Publié le : 29 septembre 2017

Le comité consultatif de Bioéthique belge vient de se pencher sur l’éthique d’une nouvelle forme de recherche de rein ou de foie en vue d’une transplantation.

 

A ce jour, les patients en attente de greffe pouvaient soit faire appel à un donneur vivant proche, soit étaient inscrits sur une liste en attente de donneur décédé.
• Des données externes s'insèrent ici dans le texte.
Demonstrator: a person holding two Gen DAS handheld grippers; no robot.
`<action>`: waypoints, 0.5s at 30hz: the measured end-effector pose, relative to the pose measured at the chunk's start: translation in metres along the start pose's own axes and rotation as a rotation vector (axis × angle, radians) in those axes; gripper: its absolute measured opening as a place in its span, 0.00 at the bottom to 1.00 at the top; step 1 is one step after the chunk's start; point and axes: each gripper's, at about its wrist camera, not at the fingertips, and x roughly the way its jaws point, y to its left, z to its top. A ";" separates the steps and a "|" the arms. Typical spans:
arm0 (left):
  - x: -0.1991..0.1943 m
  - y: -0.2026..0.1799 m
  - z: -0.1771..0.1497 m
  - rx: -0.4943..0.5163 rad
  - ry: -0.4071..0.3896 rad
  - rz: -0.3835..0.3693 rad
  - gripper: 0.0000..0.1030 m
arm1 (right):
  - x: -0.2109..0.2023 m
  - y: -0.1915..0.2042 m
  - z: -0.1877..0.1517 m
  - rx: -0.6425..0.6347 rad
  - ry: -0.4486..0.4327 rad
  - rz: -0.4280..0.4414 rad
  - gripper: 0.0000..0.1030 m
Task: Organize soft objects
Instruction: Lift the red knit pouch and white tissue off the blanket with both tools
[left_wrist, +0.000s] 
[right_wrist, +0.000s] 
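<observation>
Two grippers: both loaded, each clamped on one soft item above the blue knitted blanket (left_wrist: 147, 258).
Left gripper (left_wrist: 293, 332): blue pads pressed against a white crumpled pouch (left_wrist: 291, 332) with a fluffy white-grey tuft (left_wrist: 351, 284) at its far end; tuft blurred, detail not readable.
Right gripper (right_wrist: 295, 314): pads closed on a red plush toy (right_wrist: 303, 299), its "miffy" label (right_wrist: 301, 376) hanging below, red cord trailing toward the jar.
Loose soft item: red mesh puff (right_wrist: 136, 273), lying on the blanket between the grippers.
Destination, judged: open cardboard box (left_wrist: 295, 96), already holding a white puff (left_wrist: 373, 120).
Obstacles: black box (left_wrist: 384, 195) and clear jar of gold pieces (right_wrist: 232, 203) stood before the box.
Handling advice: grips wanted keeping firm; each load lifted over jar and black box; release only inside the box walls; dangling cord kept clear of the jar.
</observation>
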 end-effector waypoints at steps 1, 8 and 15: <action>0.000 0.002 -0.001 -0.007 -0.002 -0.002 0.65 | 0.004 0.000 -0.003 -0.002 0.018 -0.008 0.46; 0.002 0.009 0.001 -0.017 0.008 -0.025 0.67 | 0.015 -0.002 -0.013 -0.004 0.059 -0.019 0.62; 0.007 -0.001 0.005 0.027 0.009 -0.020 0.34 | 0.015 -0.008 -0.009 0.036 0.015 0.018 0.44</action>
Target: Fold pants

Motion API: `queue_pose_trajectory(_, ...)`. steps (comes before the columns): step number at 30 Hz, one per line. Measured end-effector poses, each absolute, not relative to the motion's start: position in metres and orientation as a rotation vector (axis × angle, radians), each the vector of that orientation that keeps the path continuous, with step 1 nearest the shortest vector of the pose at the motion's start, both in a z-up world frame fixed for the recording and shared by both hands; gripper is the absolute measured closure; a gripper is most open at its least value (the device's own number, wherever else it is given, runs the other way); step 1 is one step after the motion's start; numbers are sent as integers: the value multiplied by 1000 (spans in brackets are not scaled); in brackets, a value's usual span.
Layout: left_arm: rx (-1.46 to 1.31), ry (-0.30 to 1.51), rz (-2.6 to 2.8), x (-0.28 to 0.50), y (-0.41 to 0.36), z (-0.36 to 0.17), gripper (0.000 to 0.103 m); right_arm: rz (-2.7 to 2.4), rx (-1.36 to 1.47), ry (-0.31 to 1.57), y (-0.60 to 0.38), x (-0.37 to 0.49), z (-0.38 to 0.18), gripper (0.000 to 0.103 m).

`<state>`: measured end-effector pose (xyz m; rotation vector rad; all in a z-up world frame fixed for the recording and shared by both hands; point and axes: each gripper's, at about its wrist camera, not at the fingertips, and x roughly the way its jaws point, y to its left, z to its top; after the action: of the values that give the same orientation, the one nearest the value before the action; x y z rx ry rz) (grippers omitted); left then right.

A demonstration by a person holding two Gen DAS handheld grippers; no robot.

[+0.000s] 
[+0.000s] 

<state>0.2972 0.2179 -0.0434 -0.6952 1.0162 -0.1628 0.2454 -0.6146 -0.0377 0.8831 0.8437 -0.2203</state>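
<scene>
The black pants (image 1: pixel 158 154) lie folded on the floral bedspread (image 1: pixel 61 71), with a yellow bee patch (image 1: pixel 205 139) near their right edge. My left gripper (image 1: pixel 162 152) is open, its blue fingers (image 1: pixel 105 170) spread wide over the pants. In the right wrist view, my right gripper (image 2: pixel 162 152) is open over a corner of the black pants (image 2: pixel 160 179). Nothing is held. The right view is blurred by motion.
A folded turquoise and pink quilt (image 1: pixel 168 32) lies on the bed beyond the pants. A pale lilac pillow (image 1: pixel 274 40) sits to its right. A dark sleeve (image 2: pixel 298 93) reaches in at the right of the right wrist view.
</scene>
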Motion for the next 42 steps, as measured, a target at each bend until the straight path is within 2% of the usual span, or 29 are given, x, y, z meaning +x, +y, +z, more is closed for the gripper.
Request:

Désormais, les patients recherchent des organes par le biais d’un appel sur les réseaux sociaux, ce que les Néerlandais qualifient de « don altruiste ciblé ».

 

Le Comité consultatif de Bioéthique chargé d’évaluer l’éthique de cette pratique a émis un avis partagé. Si certains ont estimé que « cette sollicitation publique de dons d’organes par un donneur vivant se justifie par son utilité », ils en dénoncent cependant les risques : la nécessité « de procéder à l’examen » de tous les candidats qui auraient répondu à l’appel et « le court-circuit qu’opère la demande publique par rapport aux patients inscrits sur la liste d’attente, et qui se voient ‘doublés’ par les réseaux sociaux ». Pour les autres membres, deux obstacles restent infranchissables : la dimension émotionnelle utilisée comme argument pour solliciter un don et le risque de paiement du donneur. Ce dernier motif étant unanimement rejeté : le Comité consultatif de Bioéthique précise en effet que « le don doit rester bénévole ; seule une compensation des frais du prélèvement est autorisée ».